Records from a data collection
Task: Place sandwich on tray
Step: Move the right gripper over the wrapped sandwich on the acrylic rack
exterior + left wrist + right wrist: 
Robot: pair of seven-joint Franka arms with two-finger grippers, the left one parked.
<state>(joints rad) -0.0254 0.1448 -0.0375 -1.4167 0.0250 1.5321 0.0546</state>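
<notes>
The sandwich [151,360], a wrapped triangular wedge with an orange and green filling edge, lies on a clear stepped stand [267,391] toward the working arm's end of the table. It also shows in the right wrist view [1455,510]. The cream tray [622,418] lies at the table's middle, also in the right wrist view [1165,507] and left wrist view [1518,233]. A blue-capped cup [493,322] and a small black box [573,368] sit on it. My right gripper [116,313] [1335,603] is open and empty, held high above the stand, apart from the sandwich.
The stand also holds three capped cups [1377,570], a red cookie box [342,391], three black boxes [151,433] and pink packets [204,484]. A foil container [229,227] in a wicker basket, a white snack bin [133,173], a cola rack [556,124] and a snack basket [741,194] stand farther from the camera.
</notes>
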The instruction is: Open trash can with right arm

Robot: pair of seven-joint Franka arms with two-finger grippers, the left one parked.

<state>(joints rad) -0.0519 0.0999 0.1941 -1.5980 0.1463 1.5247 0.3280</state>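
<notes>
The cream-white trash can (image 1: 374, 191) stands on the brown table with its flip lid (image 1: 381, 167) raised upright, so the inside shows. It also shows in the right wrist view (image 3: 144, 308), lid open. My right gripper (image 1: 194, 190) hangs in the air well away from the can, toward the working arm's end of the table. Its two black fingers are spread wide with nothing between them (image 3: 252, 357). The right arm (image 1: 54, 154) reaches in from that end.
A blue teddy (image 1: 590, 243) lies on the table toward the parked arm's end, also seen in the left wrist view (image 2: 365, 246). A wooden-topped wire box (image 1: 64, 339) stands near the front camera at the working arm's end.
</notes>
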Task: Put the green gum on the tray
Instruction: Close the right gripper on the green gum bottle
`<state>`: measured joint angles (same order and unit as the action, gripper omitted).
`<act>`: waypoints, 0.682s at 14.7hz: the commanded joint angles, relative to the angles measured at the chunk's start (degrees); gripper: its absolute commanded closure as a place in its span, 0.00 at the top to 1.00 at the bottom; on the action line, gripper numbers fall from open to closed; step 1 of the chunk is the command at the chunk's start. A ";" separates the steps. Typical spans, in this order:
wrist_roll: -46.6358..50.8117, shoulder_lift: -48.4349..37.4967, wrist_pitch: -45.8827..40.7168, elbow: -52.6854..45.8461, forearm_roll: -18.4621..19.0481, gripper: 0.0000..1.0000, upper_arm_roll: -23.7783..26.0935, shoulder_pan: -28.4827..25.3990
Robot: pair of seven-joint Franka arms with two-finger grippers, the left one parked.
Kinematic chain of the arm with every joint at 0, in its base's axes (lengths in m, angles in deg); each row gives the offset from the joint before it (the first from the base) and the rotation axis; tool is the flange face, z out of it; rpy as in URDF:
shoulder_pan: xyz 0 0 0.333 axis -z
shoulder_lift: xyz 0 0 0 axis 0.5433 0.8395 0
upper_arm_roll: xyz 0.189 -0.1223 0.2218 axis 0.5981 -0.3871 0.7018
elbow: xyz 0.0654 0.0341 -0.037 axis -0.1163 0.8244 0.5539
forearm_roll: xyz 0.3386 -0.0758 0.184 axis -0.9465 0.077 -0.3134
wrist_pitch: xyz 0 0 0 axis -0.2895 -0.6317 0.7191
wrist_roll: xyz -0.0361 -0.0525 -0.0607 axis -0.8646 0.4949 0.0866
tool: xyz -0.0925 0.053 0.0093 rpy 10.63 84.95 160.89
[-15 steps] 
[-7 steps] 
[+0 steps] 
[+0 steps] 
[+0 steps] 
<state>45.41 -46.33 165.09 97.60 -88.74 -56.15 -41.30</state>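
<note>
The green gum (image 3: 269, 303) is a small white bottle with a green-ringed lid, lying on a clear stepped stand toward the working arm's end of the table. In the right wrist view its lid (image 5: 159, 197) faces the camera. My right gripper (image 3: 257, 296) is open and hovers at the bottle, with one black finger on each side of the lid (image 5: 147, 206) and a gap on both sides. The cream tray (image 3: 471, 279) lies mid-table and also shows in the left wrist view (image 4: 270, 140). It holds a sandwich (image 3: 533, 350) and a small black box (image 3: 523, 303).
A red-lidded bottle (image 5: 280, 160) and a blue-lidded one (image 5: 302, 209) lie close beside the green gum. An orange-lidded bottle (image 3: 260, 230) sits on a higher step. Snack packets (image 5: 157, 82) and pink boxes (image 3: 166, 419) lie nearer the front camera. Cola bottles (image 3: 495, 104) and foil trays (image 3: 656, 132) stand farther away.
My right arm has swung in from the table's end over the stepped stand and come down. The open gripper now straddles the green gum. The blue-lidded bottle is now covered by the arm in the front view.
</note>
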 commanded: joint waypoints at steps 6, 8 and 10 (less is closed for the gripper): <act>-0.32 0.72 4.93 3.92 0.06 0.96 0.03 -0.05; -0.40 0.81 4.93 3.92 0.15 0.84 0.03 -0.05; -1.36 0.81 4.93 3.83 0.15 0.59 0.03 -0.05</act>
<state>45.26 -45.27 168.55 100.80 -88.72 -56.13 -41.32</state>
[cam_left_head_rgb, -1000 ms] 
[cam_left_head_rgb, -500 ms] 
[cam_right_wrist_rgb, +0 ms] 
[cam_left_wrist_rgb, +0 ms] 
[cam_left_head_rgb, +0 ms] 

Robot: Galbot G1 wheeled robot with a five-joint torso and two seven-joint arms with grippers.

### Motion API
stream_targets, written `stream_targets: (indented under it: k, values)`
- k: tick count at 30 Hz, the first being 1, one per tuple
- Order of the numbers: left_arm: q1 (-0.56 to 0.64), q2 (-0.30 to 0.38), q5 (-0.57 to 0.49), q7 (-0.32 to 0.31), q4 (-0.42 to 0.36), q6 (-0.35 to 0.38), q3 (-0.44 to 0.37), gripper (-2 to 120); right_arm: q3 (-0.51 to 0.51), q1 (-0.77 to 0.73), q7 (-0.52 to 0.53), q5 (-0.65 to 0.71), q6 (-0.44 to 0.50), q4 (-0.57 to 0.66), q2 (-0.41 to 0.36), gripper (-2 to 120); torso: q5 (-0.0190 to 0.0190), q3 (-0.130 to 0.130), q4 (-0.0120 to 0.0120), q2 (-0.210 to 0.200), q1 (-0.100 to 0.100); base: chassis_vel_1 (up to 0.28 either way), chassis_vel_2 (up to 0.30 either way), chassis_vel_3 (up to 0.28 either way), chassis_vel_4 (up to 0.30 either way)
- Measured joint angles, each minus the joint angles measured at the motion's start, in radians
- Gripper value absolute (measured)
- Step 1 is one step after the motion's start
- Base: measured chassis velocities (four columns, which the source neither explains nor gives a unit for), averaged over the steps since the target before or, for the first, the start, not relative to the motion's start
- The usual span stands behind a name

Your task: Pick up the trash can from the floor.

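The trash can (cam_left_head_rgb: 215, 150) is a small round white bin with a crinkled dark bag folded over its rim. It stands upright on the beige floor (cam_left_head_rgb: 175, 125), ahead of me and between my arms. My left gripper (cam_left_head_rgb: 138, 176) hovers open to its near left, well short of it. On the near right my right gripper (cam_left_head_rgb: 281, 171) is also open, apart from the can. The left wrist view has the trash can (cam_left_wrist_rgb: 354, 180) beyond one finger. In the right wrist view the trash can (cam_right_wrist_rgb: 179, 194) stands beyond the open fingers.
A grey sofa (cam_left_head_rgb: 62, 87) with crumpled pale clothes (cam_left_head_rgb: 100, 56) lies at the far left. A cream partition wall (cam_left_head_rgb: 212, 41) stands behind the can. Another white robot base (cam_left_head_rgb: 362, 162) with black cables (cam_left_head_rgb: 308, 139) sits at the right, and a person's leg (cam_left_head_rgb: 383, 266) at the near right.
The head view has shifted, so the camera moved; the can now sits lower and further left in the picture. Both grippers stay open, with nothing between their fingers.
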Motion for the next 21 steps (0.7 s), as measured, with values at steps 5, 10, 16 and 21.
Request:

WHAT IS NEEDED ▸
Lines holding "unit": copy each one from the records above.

SOLVED PROBLEM ▸
`<state>`: measured joint angles (same order and unit as the action, gripper omitted).
- Base: measured chassis velocities (four columns, which the source neither explains nor gives a unit for), averaged over the steps since the target before or, for the first, the start, not relative to the motion's start

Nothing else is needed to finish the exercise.